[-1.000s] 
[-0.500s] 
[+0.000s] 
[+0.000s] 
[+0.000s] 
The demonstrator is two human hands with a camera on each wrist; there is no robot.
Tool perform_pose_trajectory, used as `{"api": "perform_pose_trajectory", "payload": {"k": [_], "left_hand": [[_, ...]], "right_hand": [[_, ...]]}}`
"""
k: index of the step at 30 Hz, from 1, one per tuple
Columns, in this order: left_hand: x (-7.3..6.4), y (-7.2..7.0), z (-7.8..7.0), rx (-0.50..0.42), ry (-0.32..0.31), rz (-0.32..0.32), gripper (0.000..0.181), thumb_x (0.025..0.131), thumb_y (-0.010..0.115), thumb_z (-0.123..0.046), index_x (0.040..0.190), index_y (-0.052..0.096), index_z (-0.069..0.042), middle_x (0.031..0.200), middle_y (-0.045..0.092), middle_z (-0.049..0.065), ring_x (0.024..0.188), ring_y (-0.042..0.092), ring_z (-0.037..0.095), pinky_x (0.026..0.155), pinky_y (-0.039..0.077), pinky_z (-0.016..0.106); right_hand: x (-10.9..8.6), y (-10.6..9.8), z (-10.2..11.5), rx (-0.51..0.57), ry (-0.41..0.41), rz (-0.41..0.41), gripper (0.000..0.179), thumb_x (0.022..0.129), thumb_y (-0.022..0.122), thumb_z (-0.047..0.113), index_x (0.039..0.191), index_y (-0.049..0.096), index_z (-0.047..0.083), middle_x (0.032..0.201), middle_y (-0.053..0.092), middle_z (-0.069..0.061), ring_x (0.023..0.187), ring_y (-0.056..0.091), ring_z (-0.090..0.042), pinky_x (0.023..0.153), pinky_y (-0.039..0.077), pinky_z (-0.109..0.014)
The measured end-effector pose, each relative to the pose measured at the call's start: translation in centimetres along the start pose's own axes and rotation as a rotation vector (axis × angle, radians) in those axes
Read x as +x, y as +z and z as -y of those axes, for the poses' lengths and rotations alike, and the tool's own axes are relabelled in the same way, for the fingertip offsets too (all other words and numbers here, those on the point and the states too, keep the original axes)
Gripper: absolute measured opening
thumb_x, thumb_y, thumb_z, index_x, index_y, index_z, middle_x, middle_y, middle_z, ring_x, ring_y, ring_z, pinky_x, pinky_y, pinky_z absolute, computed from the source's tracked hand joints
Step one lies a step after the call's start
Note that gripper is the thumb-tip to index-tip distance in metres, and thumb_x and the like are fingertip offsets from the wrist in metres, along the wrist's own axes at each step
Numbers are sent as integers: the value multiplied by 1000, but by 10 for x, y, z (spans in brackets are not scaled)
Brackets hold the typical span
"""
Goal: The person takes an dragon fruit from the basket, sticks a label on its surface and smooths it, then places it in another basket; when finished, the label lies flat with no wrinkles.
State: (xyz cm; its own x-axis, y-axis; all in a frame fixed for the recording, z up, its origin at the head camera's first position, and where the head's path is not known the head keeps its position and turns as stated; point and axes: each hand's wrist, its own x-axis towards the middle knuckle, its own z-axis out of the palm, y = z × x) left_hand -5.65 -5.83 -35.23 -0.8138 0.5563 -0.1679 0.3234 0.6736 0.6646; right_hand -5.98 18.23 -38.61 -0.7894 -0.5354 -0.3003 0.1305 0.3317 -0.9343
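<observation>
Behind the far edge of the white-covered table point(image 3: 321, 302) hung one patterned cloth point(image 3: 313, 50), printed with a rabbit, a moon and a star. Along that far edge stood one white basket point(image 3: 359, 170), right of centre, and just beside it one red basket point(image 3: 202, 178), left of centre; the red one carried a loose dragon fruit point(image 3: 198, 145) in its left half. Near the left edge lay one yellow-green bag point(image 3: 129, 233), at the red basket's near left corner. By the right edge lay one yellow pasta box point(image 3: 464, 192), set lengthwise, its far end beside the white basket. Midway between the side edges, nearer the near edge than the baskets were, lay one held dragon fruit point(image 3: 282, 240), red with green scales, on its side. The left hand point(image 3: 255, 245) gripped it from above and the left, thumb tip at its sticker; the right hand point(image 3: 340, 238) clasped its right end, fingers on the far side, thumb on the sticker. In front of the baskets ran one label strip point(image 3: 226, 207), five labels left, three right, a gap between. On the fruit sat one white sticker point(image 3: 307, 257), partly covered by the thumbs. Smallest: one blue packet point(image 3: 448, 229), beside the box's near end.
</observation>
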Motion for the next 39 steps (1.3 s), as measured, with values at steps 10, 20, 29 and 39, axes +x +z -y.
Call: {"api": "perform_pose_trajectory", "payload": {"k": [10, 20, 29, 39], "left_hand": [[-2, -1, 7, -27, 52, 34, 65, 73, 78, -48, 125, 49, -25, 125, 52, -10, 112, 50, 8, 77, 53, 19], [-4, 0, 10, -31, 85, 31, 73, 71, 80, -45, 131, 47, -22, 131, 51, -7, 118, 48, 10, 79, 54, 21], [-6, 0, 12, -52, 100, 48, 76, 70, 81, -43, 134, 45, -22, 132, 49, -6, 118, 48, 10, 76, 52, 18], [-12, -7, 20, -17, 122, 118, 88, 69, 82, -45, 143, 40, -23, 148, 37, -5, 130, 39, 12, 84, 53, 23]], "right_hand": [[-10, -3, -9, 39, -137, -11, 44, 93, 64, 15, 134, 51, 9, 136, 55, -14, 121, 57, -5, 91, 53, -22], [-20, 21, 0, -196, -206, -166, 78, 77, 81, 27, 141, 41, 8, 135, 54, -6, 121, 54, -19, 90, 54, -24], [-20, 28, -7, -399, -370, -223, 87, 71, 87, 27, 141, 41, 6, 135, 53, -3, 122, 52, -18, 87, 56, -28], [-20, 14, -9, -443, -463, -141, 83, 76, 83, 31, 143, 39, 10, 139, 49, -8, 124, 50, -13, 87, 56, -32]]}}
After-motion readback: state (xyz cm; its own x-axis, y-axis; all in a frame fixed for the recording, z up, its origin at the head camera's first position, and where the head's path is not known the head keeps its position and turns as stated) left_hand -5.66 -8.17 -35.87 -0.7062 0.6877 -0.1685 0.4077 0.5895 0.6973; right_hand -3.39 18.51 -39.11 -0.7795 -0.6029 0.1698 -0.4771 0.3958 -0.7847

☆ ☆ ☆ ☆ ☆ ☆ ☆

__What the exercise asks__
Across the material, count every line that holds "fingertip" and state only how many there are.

__Answer for this exercise__
2